Exercise brief: One number is the whole answer: the tally of lines in the records below that contain "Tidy".

Source records:
- - -

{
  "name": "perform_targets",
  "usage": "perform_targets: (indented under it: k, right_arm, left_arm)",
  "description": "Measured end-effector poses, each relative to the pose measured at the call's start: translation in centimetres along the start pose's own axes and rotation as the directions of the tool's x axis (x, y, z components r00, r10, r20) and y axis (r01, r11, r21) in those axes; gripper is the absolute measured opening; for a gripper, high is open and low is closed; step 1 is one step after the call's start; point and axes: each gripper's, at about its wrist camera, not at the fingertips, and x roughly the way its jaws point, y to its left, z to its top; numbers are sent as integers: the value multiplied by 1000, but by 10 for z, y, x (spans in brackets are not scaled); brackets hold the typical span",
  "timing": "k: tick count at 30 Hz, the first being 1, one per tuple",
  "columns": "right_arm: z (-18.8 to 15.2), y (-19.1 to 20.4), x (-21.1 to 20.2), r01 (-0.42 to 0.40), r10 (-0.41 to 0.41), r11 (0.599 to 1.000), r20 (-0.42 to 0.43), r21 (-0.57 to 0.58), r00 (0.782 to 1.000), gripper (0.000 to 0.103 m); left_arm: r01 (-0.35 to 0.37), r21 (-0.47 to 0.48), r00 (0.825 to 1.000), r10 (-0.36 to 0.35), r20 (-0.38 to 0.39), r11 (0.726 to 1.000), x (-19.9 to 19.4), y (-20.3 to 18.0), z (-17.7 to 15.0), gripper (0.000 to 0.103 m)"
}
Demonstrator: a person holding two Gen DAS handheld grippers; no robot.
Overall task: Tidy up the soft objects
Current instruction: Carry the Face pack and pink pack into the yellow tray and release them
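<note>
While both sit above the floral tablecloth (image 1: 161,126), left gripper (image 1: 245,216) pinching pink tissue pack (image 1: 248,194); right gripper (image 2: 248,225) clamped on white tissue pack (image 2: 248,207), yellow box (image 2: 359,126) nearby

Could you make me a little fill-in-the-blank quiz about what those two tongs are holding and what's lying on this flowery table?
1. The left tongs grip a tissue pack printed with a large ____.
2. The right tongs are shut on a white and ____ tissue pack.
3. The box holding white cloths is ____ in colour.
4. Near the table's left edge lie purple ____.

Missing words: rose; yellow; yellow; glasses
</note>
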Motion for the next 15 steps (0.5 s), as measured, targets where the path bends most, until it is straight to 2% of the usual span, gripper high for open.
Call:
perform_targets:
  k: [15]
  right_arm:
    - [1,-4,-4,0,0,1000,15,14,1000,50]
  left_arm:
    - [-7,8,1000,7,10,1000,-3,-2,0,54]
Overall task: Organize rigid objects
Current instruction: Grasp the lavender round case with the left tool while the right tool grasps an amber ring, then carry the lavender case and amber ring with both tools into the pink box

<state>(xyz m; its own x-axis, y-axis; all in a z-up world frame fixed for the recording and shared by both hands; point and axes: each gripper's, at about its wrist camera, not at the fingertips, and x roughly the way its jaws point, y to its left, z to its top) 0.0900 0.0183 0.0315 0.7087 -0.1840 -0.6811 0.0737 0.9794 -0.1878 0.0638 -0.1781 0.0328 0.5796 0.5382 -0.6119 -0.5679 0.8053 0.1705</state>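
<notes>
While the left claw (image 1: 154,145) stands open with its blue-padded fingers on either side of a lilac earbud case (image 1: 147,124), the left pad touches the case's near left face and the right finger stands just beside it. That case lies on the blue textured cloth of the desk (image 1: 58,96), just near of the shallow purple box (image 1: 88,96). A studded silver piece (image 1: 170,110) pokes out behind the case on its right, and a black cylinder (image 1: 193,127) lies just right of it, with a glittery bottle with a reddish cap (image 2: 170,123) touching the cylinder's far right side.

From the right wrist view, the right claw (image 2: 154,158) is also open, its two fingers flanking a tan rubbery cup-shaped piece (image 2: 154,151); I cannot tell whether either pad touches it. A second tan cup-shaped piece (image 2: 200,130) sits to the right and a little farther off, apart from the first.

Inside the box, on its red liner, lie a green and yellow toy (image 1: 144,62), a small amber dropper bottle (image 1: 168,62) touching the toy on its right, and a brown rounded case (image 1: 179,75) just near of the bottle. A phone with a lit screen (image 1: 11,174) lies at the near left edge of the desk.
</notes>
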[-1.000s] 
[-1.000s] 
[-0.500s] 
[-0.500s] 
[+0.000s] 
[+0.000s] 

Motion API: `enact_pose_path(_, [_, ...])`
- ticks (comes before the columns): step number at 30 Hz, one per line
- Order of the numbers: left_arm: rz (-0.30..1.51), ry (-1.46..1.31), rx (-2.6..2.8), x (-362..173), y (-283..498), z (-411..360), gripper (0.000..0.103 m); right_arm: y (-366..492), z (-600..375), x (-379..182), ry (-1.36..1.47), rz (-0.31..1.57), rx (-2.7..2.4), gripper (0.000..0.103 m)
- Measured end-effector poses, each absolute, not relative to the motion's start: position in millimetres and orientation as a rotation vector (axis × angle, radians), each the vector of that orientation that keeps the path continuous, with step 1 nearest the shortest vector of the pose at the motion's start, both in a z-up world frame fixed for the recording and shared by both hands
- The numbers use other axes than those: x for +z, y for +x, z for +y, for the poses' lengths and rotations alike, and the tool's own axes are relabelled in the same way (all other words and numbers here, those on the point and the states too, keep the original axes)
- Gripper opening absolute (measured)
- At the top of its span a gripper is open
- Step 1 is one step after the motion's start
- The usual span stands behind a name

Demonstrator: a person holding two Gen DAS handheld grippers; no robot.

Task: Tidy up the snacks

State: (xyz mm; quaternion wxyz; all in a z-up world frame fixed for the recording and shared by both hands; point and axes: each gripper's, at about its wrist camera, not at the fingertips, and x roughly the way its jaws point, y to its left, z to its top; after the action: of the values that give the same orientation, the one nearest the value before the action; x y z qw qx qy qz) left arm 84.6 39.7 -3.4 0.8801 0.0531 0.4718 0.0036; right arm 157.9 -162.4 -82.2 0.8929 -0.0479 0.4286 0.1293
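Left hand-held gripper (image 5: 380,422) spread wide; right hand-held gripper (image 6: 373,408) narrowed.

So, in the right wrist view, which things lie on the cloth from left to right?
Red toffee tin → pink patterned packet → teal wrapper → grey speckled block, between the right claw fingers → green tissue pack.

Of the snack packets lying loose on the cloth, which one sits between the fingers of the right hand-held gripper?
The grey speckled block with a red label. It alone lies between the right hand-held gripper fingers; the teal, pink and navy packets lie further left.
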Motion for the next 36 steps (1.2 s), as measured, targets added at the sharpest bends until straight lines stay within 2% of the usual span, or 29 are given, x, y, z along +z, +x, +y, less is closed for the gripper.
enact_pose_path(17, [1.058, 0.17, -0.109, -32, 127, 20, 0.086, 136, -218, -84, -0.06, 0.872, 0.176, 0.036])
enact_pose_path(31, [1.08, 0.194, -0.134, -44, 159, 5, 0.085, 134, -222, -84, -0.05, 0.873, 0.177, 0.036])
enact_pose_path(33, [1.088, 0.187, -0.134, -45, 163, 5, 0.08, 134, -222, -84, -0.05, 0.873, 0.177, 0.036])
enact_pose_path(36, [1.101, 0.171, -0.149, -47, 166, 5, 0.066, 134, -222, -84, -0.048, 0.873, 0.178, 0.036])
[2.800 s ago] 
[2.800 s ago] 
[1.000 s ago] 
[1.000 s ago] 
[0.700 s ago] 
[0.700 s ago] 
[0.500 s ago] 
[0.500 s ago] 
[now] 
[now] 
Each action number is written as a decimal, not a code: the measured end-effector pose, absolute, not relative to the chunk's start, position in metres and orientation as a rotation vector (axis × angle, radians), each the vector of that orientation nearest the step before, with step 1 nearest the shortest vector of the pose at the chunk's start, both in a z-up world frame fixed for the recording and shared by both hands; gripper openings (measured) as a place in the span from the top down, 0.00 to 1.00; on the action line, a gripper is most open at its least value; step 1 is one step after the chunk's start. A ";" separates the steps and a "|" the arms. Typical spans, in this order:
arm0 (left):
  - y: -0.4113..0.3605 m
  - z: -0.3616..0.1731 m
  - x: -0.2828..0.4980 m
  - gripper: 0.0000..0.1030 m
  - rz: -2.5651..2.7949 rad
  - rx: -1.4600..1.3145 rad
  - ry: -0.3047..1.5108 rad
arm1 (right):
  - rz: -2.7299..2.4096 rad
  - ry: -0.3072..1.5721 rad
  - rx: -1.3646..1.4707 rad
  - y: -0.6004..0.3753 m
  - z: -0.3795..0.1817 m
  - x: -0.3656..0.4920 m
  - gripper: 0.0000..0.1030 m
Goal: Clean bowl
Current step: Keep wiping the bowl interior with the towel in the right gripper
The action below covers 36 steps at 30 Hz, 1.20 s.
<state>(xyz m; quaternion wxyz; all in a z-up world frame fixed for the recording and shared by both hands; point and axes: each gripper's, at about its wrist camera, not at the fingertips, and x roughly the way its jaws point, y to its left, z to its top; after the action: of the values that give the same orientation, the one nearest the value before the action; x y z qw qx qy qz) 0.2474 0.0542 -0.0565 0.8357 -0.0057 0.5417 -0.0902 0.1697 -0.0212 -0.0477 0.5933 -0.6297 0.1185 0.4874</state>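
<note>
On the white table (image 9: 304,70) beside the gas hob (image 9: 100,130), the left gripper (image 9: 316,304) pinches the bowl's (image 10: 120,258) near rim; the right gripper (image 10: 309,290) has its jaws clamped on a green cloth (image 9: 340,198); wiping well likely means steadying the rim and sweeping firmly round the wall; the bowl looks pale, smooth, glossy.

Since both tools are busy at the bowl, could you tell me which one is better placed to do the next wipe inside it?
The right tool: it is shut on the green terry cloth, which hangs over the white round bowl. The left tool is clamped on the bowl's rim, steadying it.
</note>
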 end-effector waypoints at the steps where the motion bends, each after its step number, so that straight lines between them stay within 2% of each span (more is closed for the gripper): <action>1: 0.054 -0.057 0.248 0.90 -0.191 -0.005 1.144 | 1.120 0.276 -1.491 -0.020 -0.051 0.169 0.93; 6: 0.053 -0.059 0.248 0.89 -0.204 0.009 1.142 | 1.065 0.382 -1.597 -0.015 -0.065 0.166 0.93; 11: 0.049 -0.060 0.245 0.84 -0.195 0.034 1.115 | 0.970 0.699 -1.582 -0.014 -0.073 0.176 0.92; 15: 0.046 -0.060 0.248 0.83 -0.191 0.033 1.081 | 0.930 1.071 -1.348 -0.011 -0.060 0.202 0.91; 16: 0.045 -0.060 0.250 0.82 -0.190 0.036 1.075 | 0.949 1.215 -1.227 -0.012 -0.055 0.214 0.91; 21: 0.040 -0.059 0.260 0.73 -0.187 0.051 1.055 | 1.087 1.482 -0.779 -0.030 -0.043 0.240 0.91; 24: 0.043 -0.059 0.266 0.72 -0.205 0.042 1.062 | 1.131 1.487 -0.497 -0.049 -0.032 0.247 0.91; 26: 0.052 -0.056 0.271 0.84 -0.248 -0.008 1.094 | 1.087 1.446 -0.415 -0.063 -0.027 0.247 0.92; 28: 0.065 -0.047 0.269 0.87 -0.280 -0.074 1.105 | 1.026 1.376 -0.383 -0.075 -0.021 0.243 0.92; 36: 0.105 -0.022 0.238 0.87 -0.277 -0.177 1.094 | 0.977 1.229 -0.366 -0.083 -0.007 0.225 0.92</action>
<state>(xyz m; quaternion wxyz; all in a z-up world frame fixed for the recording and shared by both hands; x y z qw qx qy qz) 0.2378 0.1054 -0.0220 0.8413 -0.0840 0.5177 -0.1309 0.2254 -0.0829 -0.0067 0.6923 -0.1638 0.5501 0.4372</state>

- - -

Answer to this problem: 2